Zuversicht für neues Autojahr
Für das Autojahr 2024 zeigte sich Bley zuversichtlicher „als einige Prognosen“. Leicht steigende Pkw-Neuzulassungen, ein lebhafter Gebrauchtwagenmarkt und ein weiterhin dynamischer Service sollten 2024 im Automarkt an der Weser trotz der wirtschaftlich nicht einfachen Rahmenbedingungen die Positionen des mittelständischen Kraftfahrzeuggewerbes festigen. Im Besonderen in Zeiten von Unsicherheiten braucht es Zuversicht. Das Kraftfahrzeuggewerbe habe mehrfach Innovationskraft gezeigt und werde auch die neuen Klippen erfolgreich umschiffen. Der Bedarf an individueller Mobilität sei unverändert groß.
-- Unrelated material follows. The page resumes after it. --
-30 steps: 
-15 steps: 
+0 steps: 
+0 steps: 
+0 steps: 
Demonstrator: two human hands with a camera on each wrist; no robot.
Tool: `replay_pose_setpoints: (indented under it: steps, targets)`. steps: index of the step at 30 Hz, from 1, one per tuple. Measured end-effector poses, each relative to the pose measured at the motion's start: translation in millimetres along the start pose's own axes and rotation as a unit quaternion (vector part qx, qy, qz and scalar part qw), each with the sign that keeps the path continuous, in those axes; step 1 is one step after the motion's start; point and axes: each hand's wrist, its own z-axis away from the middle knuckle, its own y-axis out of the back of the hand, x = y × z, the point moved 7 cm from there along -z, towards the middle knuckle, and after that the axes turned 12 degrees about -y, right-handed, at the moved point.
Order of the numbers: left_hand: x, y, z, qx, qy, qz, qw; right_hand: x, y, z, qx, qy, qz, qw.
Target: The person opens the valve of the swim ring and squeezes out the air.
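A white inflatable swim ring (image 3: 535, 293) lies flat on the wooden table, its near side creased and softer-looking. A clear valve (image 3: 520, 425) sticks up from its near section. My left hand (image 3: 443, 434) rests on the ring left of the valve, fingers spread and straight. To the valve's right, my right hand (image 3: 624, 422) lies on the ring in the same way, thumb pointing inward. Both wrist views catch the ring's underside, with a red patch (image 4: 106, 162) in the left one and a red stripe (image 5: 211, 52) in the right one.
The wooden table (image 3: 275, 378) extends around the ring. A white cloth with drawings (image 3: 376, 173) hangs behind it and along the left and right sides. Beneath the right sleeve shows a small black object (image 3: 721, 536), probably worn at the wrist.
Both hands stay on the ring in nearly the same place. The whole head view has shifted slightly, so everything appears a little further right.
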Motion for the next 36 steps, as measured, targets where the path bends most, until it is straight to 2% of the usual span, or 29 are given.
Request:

Das Geschäftsumfeld sei noch nicht stabil. Der Jahresstart in den ersten beiden Monaten mit minus 3,4 Prozent bei den Neuzulassungen trotz hoher Eigenzulassungen auf 2.596 (Vorjahr: 2.790) Verkäufen, aber einer großen Steigerung von 11,6 Prozent für gebrauchte Pkw auf 8.047 (Vorjahr: 7.210) Halterwechsel zeige den Trend zur „preisgünstigeren individuellen Mobilität“, sagte Bley. Erfreulich sei der Anstieg des Auftragseingangs im Februar. Die Branche hoffe auf die Fortsetzung „der guten Zahlen zum Jahressstart“ und prognostizierte „mit der nötigen Portion Zuversicht“ rund 68.000 Autokäufe, davon 18.500 Pkw-Neuzulassungen und 49.500 Pkw-Besitzumschreibungen.